By Eric Gombrich
“Regulatory Affairs,” “Health Canada,” “Medical Device Regulations,” “the FDA;” in most cases, these terms either send shivers up the spine or mean nothing to those unfamiliar with regulatory initiatives in technology. But with the explosion of Apps, sensors, wearables, and other new technologies entering the landscape, regulatory agencies like Health Canada and the FDA are investing resources to establish appropriate regulatory frameworks for these technologies.
When speaking with entrepreneurs in the industry, the immediate response often moves to explain why their particular innovation falls outside the boundaries of such regulatory models. This is what happened in 2009 when in an effort to regulate software solutions Health Canada issued a notice indicating any software that was “Patient Management Software” required licensing. The ensuing efforts by many software organizations to ‘wiggle out of’ the definition of ‘Patient Management Software’ was nothing short of impressive.

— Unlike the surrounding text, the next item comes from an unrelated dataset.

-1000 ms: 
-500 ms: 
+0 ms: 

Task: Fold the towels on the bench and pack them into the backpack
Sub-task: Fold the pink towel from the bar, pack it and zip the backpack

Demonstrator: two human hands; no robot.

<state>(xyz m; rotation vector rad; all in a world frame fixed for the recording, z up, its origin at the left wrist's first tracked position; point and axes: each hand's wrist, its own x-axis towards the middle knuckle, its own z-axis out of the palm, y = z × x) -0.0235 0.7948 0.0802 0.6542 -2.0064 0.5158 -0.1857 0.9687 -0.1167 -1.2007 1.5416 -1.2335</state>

Personally, I believe the FDA’s approach to regulate based less on what the product is by category, and more on what it does makes sense. It largely removes this subjective interpretive process from the equation, and gets down to the root intent, which is to enforce safety in the application of a product for health & wellness purposes.
With Health Canada, FDA, and all other regulatory bodies around the world investing in establishing the rules for these new technologies, the intent is clear; these Apps, sensors, etc. will eventually be regulated. When, how, for what application, etc. is all to be determined in time, for sure. But as a country of highly skilled technical entrepreneurs, it seems to me that if we pay more attention to the intent of what is happening and less on the specific linguistics used at any given moment, we can seize a market advantage.
As an entrepreneur myself, I certainly don’t recall conceiving an idea and believing it to have a narrowly defined use-case; just the opposite. I may initiate my commercial efforts, for example, by marketing my new wearable not really for ‘health’ but rather for ‘wellness,’ and thus, being outside regulatory definition (as it exists today). But why would I not have visions of every doctor or hospital prescribing my wearable in the context of providing care as well? And as many entrepreneurs can attest, what is initially conceived as the use-case will invariable evolve, and success may come from entirely new applications than I initially conceive.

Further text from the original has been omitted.